Tina Fey: A truck hauling lunch mean from Syracuse, New York hit a barricade and careened out of control Tuesday causing it to catch fire. And so goes the opening scene of “Quiznos: The Movie.”
Beauticians in Australia are currently offering sphincter bleaching to female customers who want to whiten the dark skin around their rectal areas. So
Tina & Amy: HAPPY BIRTHDAY RACHEL DRATCH!!
[Rachel Dratch is shown in the box where a story picture usually goes but its live video of her]Rachel Dratch: Hey! You guys! [sighs]
Tina Fey: That ruined the Weekend Update
Amy Poehler: Ah enjoy it Rachel, enjoy it!
Scientists said this week that they have drilled a hole into the lower section of the earths crust and they were poised to break through mantle in coming years. This could allow scientists to learn how the earth was formed or it could send us hurtling into the sun.
According to a new report, about one in five high school freshmen report having had oral sex and one third of them say they intend to try it soon… AT KARENS PARTY THIS WEEKEND!

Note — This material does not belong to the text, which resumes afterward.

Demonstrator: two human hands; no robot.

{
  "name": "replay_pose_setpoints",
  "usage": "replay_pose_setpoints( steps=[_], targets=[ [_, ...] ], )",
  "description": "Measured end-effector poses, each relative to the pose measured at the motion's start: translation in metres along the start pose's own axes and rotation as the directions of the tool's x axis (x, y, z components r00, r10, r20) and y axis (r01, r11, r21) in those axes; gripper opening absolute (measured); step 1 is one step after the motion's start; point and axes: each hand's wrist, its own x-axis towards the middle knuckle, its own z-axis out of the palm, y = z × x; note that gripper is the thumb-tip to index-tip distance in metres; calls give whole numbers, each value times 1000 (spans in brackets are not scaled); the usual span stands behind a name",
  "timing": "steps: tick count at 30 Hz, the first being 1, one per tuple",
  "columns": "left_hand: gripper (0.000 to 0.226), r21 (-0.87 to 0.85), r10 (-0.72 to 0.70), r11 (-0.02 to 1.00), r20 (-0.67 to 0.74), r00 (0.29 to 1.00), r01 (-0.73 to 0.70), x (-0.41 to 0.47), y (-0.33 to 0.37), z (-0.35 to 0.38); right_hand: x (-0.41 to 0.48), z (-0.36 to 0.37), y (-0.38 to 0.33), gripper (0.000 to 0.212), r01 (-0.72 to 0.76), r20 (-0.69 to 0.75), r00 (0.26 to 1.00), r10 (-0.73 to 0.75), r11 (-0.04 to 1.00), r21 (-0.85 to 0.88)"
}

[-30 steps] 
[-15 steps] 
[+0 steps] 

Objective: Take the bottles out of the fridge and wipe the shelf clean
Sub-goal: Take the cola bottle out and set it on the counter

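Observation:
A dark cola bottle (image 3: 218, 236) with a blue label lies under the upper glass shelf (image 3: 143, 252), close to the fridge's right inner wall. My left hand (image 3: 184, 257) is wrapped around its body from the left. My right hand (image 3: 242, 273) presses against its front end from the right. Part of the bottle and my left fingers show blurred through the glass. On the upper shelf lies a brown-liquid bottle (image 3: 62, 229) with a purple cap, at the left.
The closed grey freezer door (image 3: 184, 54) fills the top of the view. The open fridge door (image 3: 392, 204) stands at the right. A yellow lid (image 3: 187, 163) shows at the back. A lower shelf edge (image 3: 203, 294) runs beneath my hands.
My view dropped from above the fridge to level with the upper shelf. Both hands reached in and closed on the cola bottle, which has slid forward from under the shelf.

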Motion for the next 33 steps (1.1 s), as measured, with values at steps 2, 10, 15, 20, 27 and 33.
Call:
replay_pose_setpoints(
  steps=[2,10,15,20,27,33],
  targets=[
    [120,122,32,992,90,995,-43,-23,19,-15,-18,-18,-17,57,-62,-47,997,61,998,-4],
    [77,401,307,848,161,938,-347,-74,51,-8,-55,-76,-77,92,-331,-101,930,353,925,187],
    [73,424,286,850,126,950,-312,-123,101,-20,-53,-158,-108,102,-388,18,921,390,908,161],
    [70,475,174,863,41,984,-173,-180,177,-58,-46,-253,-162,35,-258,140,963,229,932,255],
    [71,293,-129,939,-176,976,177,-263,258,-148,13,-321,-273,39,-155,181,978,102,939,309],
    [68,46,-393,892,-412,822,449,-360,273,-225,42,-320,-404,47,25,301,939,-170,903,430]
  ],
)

Tina Fey: A 40-year-old woman who is still lactating has volunteered to breast feed a pair of endangered Bengal tiger cubs. And, of course, you know she’s gonna do it sitting next to me in the airport. [Sighs]
Amy Poehler: Five jockeys at a horse race in Australia were attacked by an angry flock of seagulls.
Tina Fey: And
Amy Poehler: And they ran! They ran so far away. Couldnt get away.
Tina Fey: Thats very sad.
Amy Poehler: Yeah. A Washington State couple spent $45,000 on a stem cell transplant for their dog whos recovering from lymphoma. The dog showed its appreciation by taking a dump on their bed.
Announcer: And now, a Dramatic Weekend Update Play
Tina Fey: In science news, a new study show that tree frogs
Jimmy Fallon: Hey Tina. Sorry Im late.
Tina Fey: Where have you been?
Jimmy Fallon: Sorry I had a press junket. You look nice, are those new glasses?
Tina Fey: No, same old glasses. Let me just go get him ok?
Jimmy Fallon: Hows it goin?
Amy Poehler: Its goin great.
Jimmy Fallon: Is that my old jacket?
Amy Poehler: No, I have my own jacket.
Jimmy Fallon: I was just asking look I know this whole thing is kinda messed up. I never intended this to be
Tina Fey: Okay, I packed his allergy medicine and if he gets scared at night just play him that Nichols and May DVD. And do me a favor; dont take him to the VMAs this time!
Jimmy Fallon: He loved it! He met Ja Rule.
Tina Fey: He was throwing up Red Bull for two days.
Jimmy Fallon: Hey buddy, hows it going?
Kid: I hate Taxi!
[Tina puts her hand over his mouth]Tina Fey: Hes just upset that you havent been around. Were all a little upset.
Amy Poehler: Im not.
Jimmy Fallon: You know, boo, I just [Leans in to kiss but Tina ends up stopping it]
Tina Fey: Just go.Jimmy Fallon: All right. Come on Lorne.
Announcer: This has been a Dramatic Weekend Update Play.[Tina, Amy, Jimmy, and the kid all hold hands and take a bow]
Amy Poehler: We did it you guys, we did it! For Weekend Update, Im Amy Poehler
Tina Fey: Im Tina Fey. Good Night and have a pleasant tomorrow!